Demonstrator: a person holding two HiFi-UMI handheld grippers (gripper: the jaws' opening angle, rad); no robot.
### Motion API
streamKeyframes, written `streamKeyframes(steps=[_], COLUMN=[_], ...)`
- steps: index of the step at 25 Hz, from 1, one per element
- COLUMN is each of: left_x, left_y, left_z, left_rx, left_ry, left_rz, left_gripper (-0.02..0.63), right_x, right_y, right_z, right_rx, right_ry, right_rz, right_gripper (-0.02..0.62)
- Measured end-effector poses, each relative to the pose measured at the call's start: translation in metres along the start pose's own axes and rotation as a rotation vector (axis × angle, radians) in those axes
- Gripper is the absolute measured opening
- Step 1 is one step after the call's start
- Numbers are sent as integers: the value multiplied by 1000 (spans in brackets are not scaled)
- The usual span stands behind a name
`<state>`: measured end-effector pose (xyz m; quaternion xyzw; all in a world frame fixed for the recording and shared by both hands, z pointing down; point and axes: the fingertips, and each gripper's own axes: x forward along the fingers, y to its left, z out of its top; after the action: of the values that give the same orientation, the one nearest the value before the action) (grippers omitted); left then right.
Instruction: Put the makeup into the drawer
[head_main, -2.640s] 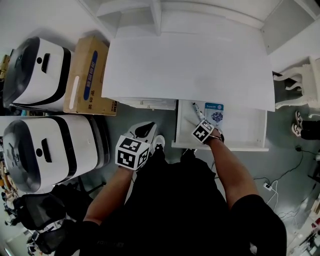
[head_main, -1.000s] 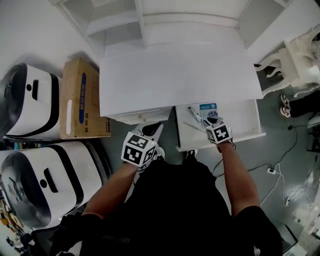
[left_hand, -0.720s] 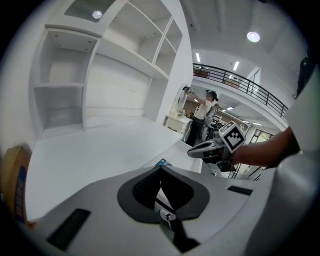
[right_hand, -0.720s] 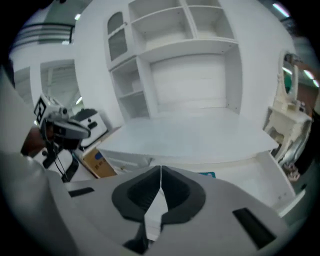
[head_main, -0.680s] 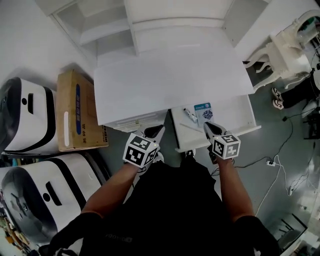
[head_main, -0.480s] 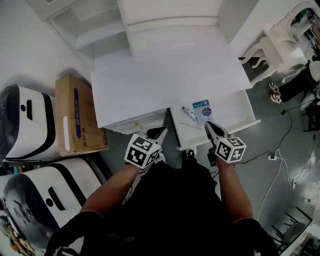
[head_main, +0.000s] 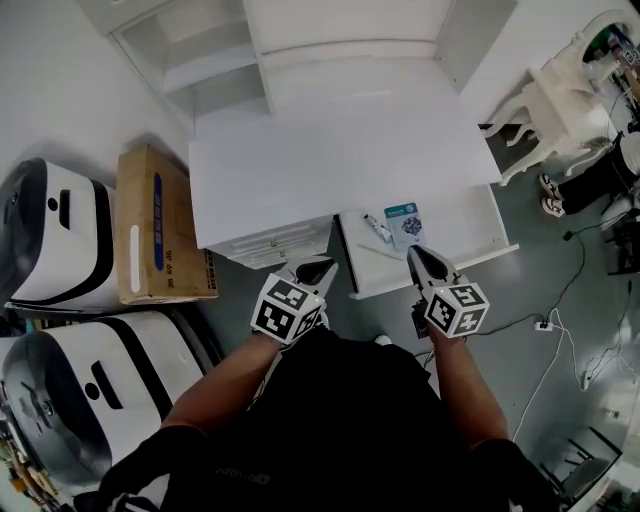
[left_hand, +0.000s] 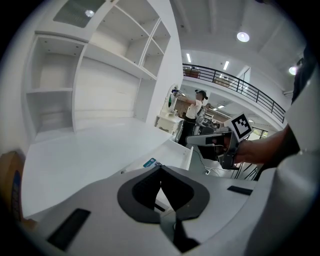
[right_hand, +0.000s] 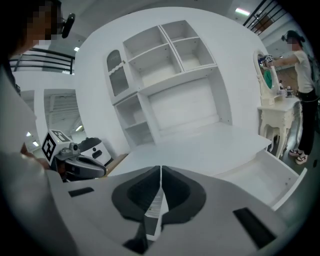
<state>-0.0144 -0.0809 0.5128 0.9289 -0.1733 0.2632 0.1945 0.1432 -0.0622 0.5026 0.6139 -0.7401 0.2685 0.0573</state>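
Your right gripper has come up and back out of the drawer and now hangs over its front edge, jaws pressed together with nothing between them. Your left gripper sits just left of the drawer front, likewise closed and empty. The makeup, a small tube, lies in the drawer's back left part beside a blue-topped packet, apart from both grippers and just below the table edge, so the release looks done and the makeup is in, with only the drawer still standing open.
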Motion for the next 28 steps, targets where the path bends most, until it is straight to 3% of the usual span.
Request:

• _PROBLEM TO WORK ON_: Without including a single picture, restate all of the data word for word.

• _TASK RESULT_:
Demonstrator: a person holding two HiFi-UMI handheld grippers (gripper: the jaws' opening angle, rad); no robot.
### Motion API
streamKeyframes, written `streamKeyframes(steps=[_], COLUMN=[_], ...)`
- steps: index of the step at 25 Hz, from 1, one per element
- COLUMN is each of: left_x, left_y, left_z, left_rx, left_ry, left_rz, left_gripper (-0.02..0.63), right_x, right_y, right_z, right_rx, right_ry, right_rz, right_gripper (-0.02..0.62)
- Measured end-effector poses, each relative to the pose measured at the call's start: translation in metres along the start pose's own axes and rotation as a rotation vector (axis × angle, radians) in those axes
- Gripper is the absolute measured opening
- Step 1 is one step after the call's start
- Numbers are sent as integers: the value multiplied by 1000 (spans in brackets are not scaled)
- The usual span stands behind a name
`<state>`: measured end-effector pose (xyz m; quaternion xyzw; all in a world frame fixed for the recording and shared by both hands, z pointing down; point and axes: the fingertips, and each gripper's own axes: x forward along the fingers, y to its left, z out of its top; after the action: of the values that give the same orientation, the one nearest the value before the action) (grippers omitted); left then right.
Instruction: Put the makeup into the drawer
[head_main, -2.640s] 
[head_main, -1.000s] 
[left_hand, -0.720s] 
[right_hand, -0.720s] 
[head_main, -0.680s] 
[head_main, -0.480s] 
[head_main, +0.000s] 
[left_hand, +0.000s] 
[right_hand, +0.000s] 
<state>-0.0144 -0.0809 0.5128 0.9289 -0.1733 0.2632 0.1945 0.1432 -0.0622 0.5026 0.6139 -0.7401 0.2685 0.0573</state>
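Your right gripper has come up and back out of the drawer and now hangs over its front edge, jaws pressed together with nothing between them. Your left gripper sits just left of the drawer front, likewise closed and empty. The makeup, a small tube, lies in the drawer's back left part beside a blue-topped packet, apart from both grippers and just below the table edge, so the release looks done and the makeup is in, with only the drawer still standing open.
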Motion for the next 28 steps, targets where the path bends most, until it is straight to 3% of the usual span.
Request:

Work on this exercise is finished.